Çağının firavunu Nemrut tarafından ateşe atılmıştır. 

Çook ileri yaşlarına kadar evlâdı olmamış; ileri yaşında hizmetçisi Hacer’den bir evlâdı olmuş ama öbür özgür eşi Sâre/Sara onu kıskanmış; İbrâhim de onları Mekke/Bekke Vadisine götürüp-bırakmıştır; daha sonra Sara’dan da bir evlâdı olmuş ama Rabbi onu (İsmail ya da İshâk, büyük olasılıkla İshâk, çünkü Kurban, bugünkü Mescid-i Aksa civarında; o günkü Moriya dağında gerçekleşmiştir) “Kendi için”! kurban etmeyi istemiştir; o zaman da tanrılara kurban sunmak âdetti/gelenekti ama insan kurbanı, hele Tanrı’ya yakın olduğu düşünülen/bilinen birinin evlâdını O’na kurban etmesi “sıradışıydı”!.

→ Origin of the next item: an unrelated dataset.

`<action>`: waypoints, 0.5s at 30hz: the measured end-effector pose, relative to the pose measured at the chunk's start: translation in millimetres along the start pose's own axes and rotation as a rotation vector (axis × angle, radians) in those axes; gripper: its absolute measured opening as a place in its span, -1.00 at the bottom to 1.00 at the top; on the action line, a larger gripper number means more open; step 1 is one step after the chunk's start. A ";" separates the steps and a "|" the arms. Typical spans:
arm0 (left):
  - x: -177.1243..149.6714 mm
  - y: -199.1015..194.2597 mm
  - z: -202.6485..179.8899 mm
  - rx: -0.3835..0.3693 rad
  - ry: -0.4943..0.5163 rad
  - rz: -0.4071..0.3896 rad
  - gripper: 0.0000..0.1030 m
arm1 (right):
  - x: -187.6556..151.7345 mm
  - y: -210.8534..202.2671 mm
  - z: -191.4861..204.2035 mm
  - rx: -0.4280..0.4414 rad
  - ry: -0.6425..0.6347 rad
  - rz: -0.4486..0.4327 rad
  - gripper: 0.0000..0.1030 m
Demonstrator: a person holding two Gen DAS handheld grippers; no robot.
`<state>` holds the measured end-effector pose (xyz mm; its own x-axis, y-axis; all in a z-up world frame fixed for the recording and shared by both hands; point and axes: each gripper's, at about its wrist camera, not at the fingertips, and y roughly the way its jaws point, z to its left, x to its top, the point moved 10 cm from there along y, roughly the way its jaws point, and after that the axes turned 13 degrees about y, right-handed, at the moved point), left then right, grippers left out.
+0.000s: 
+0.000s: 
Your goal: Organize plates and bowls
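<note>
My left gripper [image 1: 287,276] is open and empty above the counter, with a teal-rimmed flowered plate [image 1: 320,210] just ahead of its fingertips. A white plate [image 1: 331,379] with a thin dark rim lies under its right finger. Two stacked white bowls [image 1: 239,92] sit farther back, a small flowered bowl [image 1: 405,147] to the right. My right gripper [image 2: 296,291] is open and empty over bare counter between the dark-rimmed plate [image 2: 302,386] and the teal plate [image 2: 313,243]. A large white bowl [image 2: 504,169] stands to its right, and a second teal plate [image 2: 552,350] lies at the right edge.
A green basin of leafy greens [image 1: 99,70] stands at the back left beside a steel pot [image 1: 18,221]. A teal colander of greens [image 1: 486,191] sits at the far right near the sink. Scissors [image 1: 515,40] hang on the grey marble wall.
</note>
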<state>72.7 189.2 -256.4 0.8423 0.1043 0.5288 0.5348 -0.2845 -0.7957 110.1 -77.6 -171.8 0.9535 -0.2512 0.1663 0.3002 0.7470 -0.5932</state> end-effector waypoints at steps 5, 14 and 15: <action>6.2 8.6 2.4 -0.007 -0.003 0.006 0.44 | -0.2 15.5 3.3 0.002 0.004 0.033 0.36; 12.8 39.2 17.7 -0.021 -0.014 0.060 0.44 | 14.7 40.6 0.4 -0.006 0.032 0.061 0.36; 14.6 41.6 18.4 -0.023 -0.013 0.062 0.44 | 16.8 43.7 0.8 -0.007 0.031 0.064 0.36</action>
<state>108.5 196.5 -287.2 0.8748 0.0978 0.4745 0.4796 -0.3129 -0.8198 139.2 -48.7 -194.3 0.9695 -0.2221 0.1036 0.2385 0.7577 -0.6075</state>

Ama O hiç tereddüt etmedi; çünkü O’na güveniyordu. Oğlu da “Sana emredileni yap!” dedi.

İsmail’den Hz. Muhammed; İshâk’tan Yakup, Mûsâ ve İsâ dünyaya teşrif edecekti.

Adanmış ruhlardan adanmış adamlar gönderilecekti!..

Ülü-l Azm Peygamberler.

Hepsinin soyu Tevhîd’in Babası İbrâhim’e dayanıyor.

İbrâhim tüm tanrıları terk etti, reddetti ve Tek Allah’a ibâdet etti ve insanları da O’na çağırdı.

Şirk O’nunla büyük darbe yedi ama sonradan tekrar hortladı. O’nun oğlu İshâk, torunu Yâkûb; Yâkûb’un oğlu Yûsuf, Şuayb... Mûsâ, Hârun, İsâ ve Muhammed, ataları İbrâhim’in dinini tekrar diriltmek için gönderildiler.

Selâm olsun hepsine.

Hamd olsun Onları gönderen âlemlerin Rabbine.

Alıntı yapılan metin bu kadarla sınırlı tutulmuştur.